• _RECORD SET_:

------------------------------------------------

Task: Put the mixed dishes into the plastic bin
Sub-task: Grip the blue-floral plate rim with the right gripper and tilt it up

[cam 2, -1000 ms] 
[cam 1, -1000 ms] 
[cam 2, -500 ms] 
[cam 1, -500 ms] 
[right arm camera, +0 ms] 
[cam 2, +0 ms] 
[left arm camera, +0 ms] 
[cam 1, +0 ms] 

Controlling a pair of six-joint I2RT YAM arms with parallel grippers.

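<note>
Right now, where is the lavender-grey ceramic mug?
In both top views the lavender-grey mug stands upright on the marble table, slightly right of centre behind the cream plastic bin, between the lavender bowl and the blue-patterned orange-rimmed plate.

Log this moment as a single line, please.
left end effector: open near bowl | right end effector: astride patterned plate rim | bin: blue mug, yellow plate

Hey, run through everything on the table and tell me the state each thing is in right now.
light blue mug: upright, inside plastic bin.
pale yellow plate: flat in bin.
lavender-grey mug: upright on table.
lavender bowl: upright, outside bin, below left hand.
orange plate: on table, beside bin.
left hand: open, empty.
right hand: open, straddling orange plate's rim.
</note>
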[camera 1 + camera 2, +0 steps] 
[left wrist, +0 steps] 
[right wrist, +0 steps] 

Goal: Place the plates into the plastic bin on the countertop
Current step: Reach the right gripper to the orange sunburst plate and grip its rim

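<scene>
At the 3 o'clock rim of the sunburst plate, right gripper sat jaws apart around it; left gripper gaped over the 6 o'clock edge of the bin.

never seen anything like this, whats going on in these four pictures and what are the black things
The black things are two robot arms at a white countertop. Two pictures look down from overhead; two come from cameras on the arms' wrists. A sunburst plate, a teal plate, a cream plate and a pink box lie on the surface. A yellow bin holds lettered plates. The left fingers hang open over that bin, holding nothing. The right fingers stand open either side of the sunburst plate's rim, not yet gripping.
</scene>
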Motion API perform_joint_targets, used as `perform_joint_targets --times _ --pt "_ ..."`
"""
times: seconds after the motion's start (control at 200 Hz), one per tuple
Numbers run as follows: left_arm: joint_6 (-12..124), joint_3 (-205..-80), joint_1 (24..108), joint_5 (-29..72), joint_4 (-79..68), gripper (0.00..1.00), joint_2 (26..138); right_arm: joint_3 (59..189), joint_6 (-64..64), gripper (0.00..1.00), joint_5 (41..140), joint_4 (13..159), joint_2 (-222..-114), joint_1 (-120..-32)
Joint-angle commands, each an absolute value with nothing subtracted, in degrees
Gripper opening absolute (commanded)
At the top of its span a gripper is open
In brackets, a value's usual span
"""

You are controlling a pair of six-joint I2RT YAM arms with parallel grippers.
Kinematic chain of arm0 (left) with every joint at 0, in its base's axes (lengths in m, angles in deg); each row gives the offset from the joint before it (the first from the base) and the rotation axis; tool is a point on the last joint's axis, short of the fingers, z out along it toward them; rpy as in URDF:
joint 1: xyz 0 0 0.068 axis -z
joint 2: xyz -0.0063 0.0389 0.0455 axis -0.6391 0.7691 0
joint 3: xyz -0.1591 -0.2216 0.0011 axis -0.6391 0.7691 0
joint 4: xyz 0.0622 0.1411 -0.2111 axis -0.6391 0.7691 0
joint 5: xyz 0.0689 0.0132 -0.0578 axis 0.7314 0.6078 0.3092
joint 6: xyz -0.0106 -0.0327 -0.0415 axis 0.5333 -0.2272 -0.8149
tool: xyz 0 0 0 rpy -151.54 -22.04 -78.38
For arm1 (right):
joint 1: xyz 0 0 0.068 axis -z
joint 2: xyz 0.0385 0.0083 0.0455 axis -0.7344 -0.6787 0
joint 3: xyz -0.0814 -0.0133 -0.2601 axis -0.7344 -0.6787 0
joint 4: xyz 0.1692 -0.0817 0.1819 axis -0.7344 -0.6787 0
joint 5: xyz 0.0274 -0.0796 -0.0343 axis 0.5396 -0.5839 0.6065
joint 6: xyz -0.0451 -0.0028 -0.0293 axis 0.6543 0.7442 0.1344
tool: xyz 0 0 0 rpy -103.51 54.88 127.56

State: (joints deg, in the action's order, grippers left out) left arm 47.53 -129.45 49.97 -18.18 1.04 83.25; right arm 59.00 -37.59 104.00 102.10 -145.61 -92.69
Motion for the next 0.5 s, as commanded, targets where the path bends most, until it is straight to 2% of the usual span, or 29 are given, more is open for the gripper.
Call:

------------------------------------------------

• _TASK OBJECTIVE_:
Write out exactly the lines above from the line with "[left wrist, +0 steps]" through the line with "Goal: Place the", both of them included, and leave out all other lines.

• _WRITTEN RESPONSE_:
[left wrist, +0 steps] 
[right wrist, +0 steps] 

Goal: Place the plates into the plastic bin on the countertop

The output contains nothing more.